Amazed because Dario Baldan Bembo was a kind of rare bird among the invasion of acoustic guitar singer-songwriters in the 70s; a character who emerged first of all as a highly sought-after keyboardist (formidable at the Hammond), present in the works of the major figures of the era (from Mina to Battisti passing through Equipe 84, of which he was part for a brief period), and then as a songwriter of timeless songs, including a quartet of tracks worth remembering, carried to success by Mia Martini: "Piccolo Uomo", "Sola", "Inno", and "Minuetto". Armed with this experience, Baldan Bembo's music strikes precisely for its particularly attentive approach to the purely musical aspect, a total approach in which arrangement and recording techniques play as significant a role as the composition stage (it is said that to achieve certain "atmospheric" effects in his tracks, he didn’t hesitate to move the entire recording studio outdoors). "Migrazione," the album from 1977, is perhaps the best testament to the versatility and capabilities of this artist, today somewhat forgotten.
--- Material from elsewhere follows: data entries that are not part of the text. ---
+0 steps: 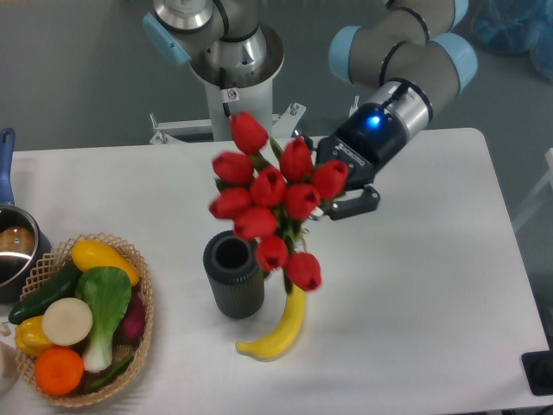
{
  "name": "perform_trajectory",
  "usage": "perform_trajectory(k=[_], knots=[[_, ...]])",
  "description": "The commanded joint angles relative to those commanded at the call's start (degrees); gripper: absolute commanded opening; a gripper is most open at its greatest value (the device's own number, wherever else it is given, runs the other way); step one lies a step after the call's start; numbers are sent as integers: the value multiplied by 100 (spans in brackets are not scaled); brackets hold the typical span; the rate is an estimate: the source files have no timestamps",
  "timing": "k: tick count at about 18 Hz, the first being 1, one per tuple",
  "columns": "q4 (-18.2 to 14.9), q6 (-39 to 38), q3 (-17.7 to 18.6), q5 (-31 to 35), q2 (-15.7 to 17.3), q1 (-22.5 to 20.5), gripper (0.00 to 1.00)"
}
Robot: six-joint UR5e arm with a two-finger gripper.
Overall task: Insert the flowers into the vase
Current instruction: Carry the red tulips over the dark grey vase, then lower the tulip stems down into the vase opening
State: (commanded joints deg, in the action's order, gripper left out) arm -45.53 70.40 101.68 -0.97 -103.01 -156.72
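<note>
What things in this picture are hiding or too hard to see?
- Tool: its fingertips sit behind the bunch of red tulips, so the grip on the stems is hidden.
- Tulip stems: covered by the flower heads.
- Dark ribbed cylinder vase: its inside is only shadow.
- Yellow banana: its top end is behind the lowest tulip.
- Metal pot with blue handle: cut off by the left edge.

Matt ribbed vase [233,274]; woven wicker basket [138,285].
</note>
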Motion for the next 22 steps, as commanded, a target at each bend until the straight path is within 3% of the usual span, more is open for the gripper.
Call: perform_trajectory(k=[5, 10, 22], knots=[[0, 9, 431, -35, 202, 123, 28], [-9, 17, 572, -35, 194, 247, 28], [-9, 185, 396, -35, -158, 352, 28]])
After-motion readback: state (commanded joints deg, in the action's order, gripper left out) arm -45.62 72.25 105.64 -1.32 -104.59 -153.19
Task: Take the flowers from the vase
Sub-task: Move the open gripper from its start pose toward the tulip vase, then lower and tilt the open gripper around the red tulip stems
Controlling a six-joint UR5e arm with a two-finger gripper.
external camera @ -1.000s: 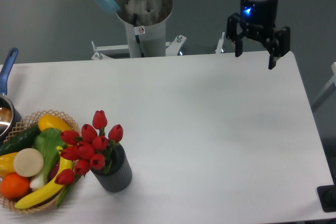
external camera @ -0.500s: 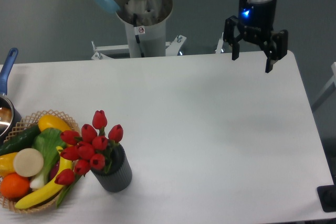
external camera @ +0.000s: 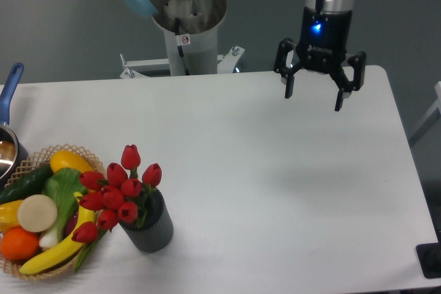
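Note:
The flowers [external camera: 117, 192], a bunch of red closed tulip buds on green stems, stand in the vase [external camera: 150, 226], a small dark grey ribbed pot near the table's front left. My gripper [external camera: 313, 96] hangs open above the far right part of the table, well away from the flowers, with nothing between its fingers.
A wicker basket [external camera: 27, 166] of fruit and vegetables sits just left of the vase, touching the tulip leaves. A blue-handled saucepan [external camera: 8, 111] lies at the left edge. The robot's base column [external camera: 187, 29] stands behind the table's far edge.
The gripper has shifted left and slightly lower over the table, towards the middle. The flowers, vase and basket have not moved.

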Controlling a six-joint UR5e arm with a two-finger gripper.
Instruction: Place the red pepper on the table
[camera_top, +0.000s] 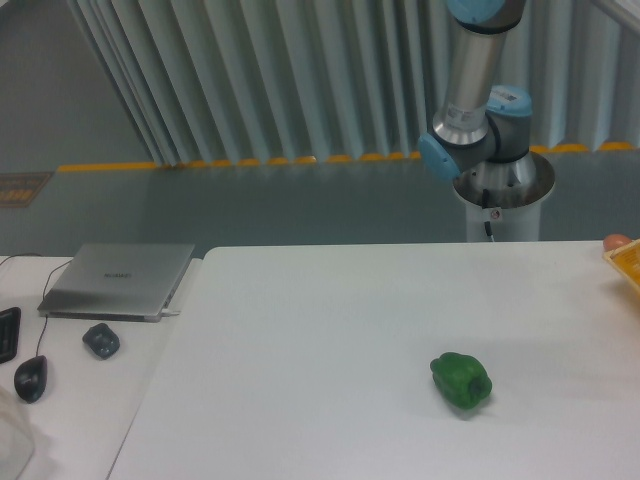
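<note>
One fixed camera view looks across a smooth white tabletop (330, 330) with a rounded near-left corner. The robot arm (478, 110) rises behind its far edge: a silvery metal tube with pale blue plastic joint caps, set on a round metal base. The arm runs out of the top of the picture, so the jaws are out of view and it cannot be told whether they are open, closed or holding anything. With the jaws unseen, places are given from the arm's base.

A green pepper (461, 379), lumpy, glossy and lying on its side, rests on the tabletop well in front of the base. No part of the red pepper can be seen, so its place cannot be told. At the far right edge, beside the base, a yellow container (625, 264) is cut off by the frame, with a small rounded orange-pink thing (617, 242) just behind it.

Left of the tabletop stands an adjoining white desk (90, 400). It carries a closed silver laptop (119, 280), a dark crumpled lump (100, 340) near it, and a black mouse (30, 378) on a thin cord. Ribbed grey panels line the back wall.
</note>
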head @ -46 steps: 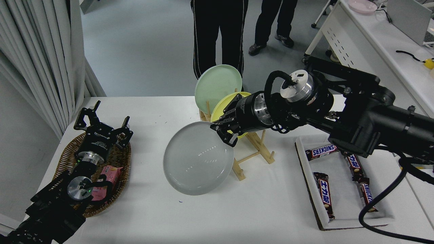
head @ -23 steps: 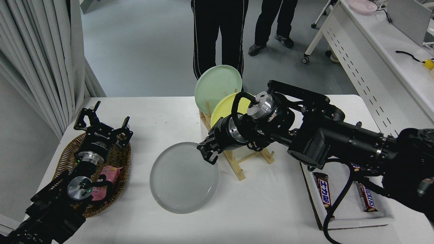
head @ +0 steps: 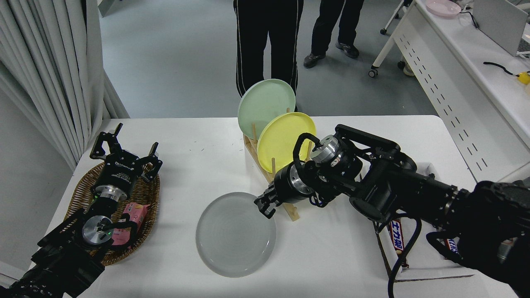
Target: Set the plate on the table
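On the table (head: 174,136), the plate (head: 235,234) now lies lower.

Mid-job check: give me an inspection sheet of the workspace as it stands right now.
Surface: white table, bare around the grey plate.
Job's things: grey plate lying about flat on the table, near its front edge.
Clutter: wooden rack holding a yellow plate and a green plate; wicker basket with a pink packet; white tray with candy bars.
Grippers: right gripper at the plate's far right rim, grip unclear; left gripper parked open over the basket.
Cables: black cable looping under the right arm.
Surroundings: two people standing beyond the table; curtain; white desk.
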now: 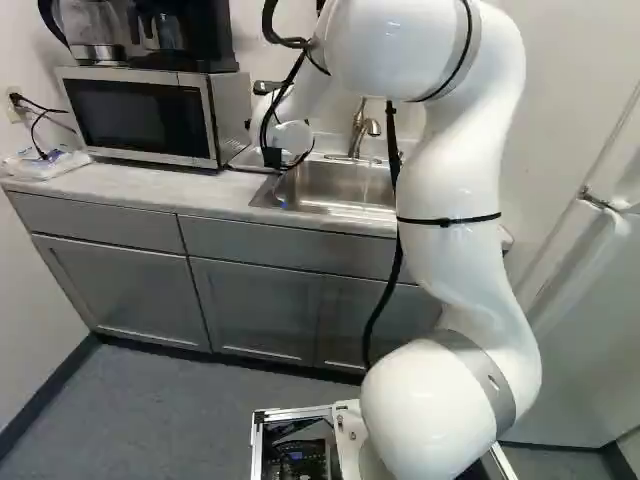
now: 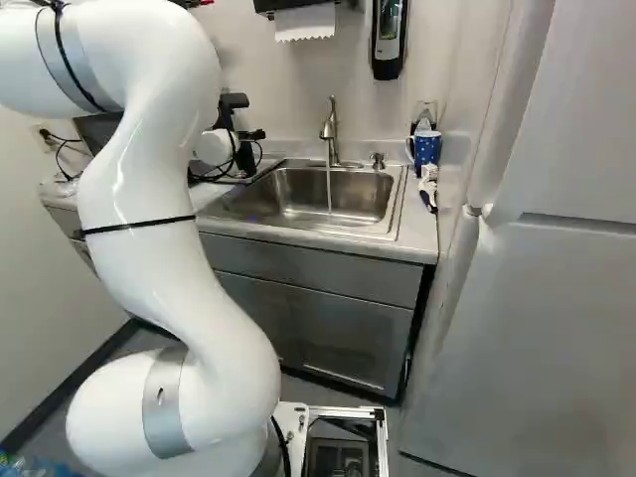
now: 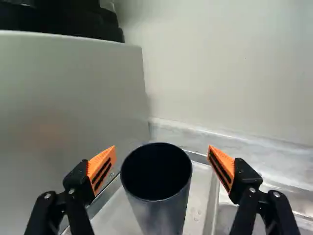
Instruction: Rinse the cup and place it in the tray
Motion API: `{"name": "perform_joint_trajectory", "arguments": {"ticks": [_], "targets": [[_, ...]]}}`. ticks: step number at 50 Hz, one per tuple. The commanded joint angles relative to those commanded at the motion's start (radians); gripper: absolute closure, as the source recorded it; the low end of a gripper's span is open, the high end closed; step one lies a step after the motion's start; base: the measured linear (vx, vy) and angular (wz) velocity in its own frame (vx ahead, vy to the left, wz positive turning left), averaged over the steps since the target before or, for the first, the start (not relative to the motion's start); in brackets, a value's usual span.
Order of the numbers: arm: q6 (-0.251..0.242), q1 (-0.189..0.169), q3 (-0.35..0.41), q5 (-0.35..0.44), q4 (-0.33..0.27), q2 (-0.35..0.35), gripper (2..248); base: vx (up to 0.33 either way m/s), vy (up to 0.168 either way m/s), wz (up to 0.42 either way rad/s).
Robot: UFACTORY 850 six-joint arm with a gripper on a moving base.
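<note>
Cup, a dark grey, smooth, open-topped cylinder [image 3: 159,196], stands upright in the shallow silvery metal tray [image 3: 199,196], just beside the stainless steel sink [image 2: 353,196]. Your black two-fingered gripper with orange pads [image 2: 244,157] is spread wide in the wrist view, grasping nothing: the cup lies between and slightly ahead of the fingertips, with a gap on either side of its rim. You can see that the cup sits nearer one pad [image 3: 101,169] than the other [image 3: 221,166].

On the tray's side away from the sink, you have the silver and black microwave [image 1: 140,115], with a black coffee maker [image 1: 168,35] on top of it. At the back of the sink rises the brushed metal faucet [image 2: 330,129], and you can see a thin stream of water running from it into the basin. At the right of the sink in the right base view, you find a blue mug with light spots [image 2: 426,148]. Above the sink, on the wall, hang white paper towels [image 2: 305,22] and a black and silver dispenser [image 2: 389,38].
</note>
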Motion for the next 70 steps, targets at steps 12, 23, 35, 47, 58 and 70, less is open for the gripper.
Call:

The album (somewhat of a concept dedicated to travel, return, and tinged with a bit of social awareness on the issue of immigration in "Città dei Pensieri") encapsulates multiple aspects of the singer-songwriter/keyboardist, perhaps even at the risk of being a bit heterogeneous, but certainly also reserving pleasant surprises. Firstly, there's the never-hidden liking for certain progressive/jazz rock, undoubtedly congenial to him given his instrumental skills, which forcefully emerges in the opening with "Migrazione", the track that gives the album its title. The song proceeds dynamically amid fast Hammond chords that build its rhythmic structure and a pleasing melodic line on a dreamy text, divinely accompanied by Tullio De Piscopo's drums in atmospheres that may recall an accelerated version of Yes' "Yours Is No Disgrace". In the same league is the instrumental "Arrivo", with a similar use of the Hammond and beautiful guitar solos in a context this time purely Mediterranean jazz rock.
Then there is the more pop side of Baldan Bembo, capable of compositions with good international taste like "Viaggio", with beautiful west-coast hues, not far from certain works of Christopher Cross, or more oriented to another of his great passions, soul-gospel, as in the beautiful "Lontana eri". There's also room for a seemingly simple track with almost childlike traits like "La Mia Casa", a song yet dense with touching but never cloying romanticism, with a splendid vocal line over delicate piano notes.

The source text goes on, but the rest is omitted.